### TASK GOAL:
Write down each entry precisely as given.

### RECORDS SHOWN:
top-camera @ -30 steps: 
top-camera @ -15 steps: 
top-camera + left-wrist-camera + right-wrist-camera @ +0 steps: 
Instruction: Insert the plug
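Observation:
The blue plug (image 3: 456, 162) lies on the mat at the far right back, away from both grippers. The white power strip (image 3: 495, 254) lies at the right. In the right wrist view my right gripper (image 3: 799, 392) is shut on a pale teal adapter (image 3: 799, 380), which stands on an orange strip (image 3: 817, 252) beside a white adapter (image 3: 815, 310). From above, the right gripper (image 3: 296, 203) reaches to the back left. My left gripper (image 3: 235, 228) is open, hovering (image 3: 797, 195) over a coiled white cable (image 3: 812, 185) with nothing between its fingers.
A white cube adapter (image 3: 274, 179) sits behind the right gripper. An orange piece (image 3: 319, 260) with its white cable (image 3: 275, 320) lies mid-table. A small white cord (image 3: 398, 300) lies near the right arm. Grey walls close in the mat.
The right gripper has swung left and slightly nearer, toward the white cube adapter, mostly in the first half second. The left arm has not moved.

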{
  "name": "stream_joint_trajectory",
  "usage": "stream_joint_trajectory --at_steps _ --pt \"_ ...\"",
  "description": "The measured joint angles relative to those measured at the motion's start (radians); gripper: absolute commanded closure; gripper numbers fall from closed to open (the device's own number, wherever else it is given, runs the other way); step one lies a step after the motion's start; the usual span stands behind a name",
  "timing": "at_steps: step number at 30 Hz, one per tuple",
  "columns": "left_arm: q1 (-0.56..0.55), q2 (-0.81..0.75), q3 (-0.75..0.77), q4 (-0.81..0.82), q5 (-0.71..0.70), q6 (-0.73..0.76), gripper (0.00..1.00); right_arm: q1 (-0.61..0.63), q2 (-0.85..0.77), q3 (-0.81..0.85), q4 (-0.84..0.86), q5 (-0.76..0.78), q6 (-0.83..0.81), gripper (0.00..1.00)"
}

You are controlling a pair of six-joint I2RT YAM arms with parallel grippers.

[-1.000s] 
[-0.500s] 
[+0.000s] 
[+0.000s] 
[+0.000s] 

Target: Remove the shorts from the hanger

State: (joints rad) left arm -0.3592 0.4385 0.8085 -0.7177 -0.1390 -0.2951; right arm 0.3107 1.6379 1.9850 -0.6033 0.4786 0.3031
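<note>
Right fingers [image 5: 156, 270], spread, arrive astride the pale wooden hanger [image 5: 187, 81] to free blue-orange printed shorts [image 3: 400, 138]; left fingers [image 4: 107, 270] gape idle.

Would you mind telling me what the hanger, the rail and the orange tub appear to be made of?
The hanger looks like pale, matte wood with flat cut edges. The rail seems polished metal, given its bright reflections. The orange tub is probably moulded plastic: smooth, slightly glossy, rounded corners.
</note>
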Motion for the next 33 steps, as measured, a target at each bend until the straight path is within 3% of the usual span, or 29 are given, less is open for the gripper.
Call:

### TASK OUTPUT:
top-camera @ -30 steps: 
top-camera @ -15 steps: 
top-camera + left-wrist-camera + right-wrist-camera @ +0 steps: 
Instruction: Insert the plug
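Observation:
The blue plug (image 3: 456, 162) lies on the mat at the far right back, away from both grippers. The white power strip (image 3: 495, 254) lies at the right. In the right wrist view my right gripper (image 3: 799, 392) is shut on a pale teal adapter (image 3: 799, 380), which stands on an orange strip (image 3: 817, 252) beside a white adapter (image 3: 815, 310). From above, the right gripper (image 3: 296, 203) reaches to the back left. My left gripper (image 3: 235, 228) is open, hovering (image 3: 797, 195) over a coiled white cable (image 3: 812, 185) with nothing between its fingers.
A white cube adapter (image 3: 274, 179) sits behind the right gripper. An orange piece (image 3: 319, 260) with its white cable (image 3: 275, 320) lies mid-table. A small white cord (image 3: 398, 300) lies near the right arm. Grey walls close in the mat.
The right gripper has swung left and slightly nearer, toward the white cube adapter, mostly in the first half second. The left arm has not moved.
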
{
  "name": "stream_joint_trajectory",
  "usage": "stream_joint_trajectory --at_steps _ --pt \"_ ...\"",
  "description": "The measured joint angles relative to those measured at the motion's start (radians); gripper: absolute commanded closure; gripper numbers fall from closed to open (the device's own number, wherever else it is given, runs the other way); step one lies a step after the motion's start; the usual span stands behind a name",
  "timing": "at_steps: step number at 30 Hz, one per tuple",
  "columns": "left_arm: q1 (-0.56..0.55), q2 (-0.81..0.75), q3 (-0.75..0.77), q4 (-0.81..0.82), q5 (-0.71..0.70), q6 (-0.73..0.76), gripper (0.00..1.00); right_arm: q1 (-0.61..0.63), q2 (-0.85..0.77), q3 (-0.81..0.85), q4 (-0.84..0.86), q5 (-0.76..0.78), q6 (-0.83..0.81), gripper (0.00..1.00)"
}

You are controlling a pair of six-joint I2RT YAM arms with parallel grippers.

[-1.000s] 
[-0.500s] 
[+0.000s] 
[+0.000s] 
[+0.000s] 

Target: Remove the shorts from the hanger

State: (joints rad) left arm -0.3592 0.4385 0.8085 -0.7177 -0.1390 -0.2951; right arm 0.3107 1.6379 1.9850 -0.6033 0.4786 0.3031
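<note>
Right fingers [image 5: 156, 270], spread, arrive astride the pale wooden hanger [image 5: 187, 81] to free blue-orange printed shorts [image 3: 400, 138]; left fingers [image 4: 107, 270] gape idle.

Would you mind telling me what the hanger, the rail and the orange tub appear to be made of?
The hanger looks like pale, matte wood with flat cut edges. The rail seems polished metal, given its bright reflections. The orange tub is probably moulded plastic: smooth, slightly glossy, rounded corners.
</note>
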Motion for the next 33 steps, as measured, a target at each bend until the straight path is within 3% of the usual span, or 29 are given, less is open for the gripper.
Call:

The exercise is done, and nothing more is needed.